A New Way To Talk About Eating Animals
Jeff Glor: What inspired you to write this book?
Jonathan Safran Foer: Fatherhood compelled me to write Eating Animals. Like most people, I'd given some thought to what meat actually is, but until I became a father, and faced the prospect of having to make food choices on someone else's behalf, there was no urgency to get to the bottom of things.
I never had it in mind to write non-fiction, and frankly I doubt I'll ever do it again. But this topic, at this moment, is something no one should ignore. (As a writer, putting words on the page is how I pay attention.) If animal agriculture isn't the most important problem in the world right now -it's the No. 1 cause of global warming, No. 1 cause of animal suffering, a decisive factor in the creation of zoonotic diseases like bird and swine flu, and so on - it is the problem with the most deafening silence surrounding it. Even the most political people, the most thoughtful and engaged, tend not to "go there." And for good reason. Going there can be extremely uncomfortable. Food is not just what we put in our mouths to fill up; it is culture and identity. Reason plays some role in our decisions about food, but it's rarely driving the car.

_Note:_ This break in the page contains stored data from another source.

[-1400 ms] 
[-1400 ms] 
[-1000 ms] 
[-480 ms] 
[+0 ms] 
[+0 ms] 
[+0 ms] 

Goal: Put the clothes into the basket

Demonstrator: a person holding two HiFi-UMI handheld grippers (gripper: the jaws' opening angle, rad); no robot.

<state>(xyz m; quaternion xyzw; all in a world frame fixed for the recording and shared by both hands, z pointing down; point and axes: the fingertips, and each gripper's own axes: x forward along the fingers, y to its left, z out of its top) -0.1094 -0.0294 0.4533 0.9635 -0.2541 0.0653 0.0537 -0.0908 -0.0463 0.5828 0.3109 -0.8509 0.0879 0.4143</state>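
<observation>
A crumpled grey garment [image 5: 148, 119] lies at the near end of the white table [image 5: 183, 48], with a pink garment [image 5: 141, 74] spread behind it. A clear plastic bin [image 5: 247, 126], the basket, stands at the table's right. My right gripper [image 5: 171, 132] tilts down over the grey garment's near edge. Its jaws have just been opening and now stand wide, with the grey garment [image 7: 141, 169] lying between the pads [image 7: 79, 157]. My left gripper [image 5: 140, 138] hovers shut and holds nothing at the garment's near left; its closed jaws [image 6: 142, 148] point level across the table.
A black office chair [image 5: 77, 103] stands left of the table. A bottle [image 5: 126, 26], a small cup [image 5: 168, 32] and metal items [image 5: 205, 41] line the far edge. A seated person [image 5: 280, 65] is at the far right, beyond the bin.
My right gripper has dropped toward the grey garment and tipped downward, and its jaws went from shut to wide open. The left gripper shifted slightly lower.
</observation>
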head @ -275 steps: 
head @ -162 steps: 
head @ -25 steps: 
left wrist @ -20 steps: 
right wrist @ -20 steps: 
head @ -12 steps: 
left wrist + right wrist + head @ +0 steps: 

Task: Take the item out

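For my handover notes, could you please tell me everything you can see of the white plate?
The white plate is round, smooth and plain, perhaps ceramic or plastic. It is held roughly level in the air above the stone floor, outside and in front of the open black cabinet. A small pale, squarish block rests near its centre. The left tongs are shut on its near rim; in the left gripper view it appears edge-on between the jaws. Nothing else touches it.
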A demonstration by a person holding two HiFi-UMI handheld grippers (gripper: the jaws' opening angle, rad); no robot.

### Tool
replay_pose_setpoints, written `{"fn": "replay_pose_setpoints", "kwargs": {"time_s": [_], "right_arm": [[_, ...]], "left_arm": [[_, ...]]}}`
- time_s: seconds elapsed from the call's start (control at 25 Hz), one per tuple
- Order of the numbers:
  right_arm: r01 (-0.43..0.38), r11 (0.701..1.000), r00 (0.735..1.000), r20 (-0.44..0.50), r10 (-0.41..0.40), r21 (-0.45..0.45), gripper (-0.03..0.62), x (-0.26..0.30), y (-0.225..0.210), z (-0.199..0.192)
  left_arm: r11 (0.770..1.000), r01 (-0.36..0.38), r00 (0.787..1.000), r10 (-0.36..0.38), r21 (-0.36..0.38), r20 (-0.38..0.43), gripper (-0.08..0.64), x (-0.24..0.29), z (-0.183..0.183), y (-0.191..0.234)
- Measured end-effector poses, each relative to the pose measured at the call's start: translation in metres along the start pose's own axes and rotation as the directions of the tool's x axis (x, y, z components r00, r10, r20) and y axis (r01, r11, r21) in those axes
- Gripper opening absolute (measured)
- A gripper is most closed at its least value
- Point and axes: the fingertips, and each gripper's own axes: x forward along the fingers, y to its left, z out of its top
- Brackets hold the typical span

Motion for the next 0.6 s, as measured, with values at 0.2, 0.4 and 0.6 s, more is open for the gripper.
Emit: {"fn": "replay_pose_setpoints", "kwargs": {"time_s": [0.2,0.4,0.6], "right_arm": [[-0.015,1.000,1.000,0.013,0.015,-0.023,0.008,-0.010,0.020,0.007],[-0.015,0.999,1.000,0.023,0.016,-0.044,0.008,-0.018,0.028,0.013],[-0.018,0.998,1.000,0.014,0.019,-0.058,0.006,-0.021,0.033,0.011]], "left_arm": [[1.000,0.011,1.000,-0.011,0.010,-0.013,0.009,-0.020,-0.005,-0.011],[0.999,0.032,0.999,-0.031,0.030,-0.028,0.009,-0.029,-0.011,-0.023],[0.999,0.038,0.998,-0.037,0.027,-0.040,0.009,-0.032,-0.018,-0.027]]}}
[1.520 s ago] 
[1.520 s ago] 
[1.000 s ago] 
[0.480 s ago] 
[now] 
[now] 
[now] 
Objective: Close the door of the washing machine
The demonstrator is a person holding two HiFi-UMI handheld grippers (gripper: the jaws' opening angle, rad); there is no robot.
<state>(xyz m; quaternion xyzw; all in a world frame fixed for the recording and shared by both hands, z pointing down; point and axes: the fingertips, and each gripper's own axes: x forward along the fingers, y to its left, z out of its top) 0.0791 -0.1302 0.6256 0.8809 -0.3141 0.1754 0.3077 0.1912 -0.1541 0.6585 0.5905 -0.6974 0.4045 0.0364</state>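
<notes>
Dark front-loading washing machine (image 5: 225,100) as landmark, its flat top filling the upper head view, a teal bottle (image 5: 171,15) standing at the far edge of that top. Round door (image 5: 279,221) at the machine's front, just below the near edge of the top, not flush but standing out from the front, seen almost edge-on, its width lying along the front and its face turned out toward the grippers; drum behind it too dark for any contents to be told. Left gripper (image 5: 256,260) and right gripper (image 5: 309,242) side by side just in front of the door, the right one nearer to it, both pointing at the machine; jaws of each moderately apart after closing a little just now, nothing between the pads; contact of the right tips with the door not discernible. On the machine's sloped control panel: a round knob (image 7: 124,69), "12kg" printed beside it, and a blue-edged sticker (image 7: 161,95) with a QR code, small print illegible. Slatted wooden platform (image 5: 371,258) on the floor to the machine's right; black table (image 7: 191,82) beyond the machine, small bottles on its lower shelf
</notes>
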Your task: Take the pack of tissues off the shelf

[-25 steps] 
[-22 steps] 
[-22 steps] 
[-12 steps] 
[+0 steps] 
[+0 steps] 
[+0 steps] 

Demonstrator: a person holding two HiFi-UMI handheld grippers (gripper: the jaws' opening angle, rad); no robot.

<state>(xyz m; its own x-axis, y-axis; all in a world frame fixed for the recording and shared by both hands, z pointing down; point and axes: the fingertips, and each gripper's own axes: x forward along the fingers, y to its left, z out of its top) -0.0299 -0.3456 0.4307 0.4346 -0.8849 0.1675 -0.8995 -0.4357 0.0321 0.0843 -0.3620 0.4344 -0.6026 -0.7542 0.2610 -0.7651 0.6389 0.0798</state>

We need a better way to talk about eating animals, a way that doesn't ignore, or even just shruggingly accept things like habits, cravings, family and history, but rather incorporates them into the conversation. The more they are allowed in, the more strongly we will want to follow our best instincts. And there is not a person on earth whose best instincts would lead him or her to factory farming.
JG: What surprised you the most during the writing process?
JSF: The real horror of factory farming is not found in the instance, but the rule. It's a shame that most people's exposure to the meat industry comes through horror videos of slaughterhouses. While such images do correspond to very real events (which are productive and necessary to document and share), they are, even at the worst farms, the exception. And unfortunately, they can conceal something that is far more horrible: the everyday, systematized cruelty and destruction. In a way, videos of animals being tortured are a distraction that the meat industry is probably happy to have, as they suggest that the fault is with workers. The fault is not with workers, but the system itself. It is simply impossible to raise the number of animals we are currently raising for food without making their lives miserable. The misery is built into the system. Another system could take this system's place. But a movement toward small, family farms will require people to eat much, much less meat. And that's not going to happen any time too soon. In the mean time, the most important thing is to come to terms with the dominance and destruction of factory farming, and reject it.
JG: What would you be doing, if you weren't a writer?
JSF: I almost became a doctor. I damn near went to medical school, actually. There's much to envy about doctors, perhaps most of all the assurance that you are doing something that matters. I don't imagine an obstetrician ever goes home and thinks, "I delivered three babies today. What's the point?" And yet that question - What's the point? - is never more than a step behind me. "I wrote three sentences today. What's the point?" Or even, "I just finished a novel that took me three years to write. What's the point?" I suppose that incessant questioning is a reason for others to be jealous of writers. It's a kind of blessing - if a terribly annoying one - to always have to search for justification for how you spend your time. It keeps you honest, makes you work harder at working better.
JG: What else are you reading right now?
JSF: I just finished Rich Cohen's Israel is Real, and am about to pick up Margaret Atwood's Year of the Flood.
JG: What's next for you?
JSF: Fiction. Fiction from here out. Fiction, fiction, fiction. Probably.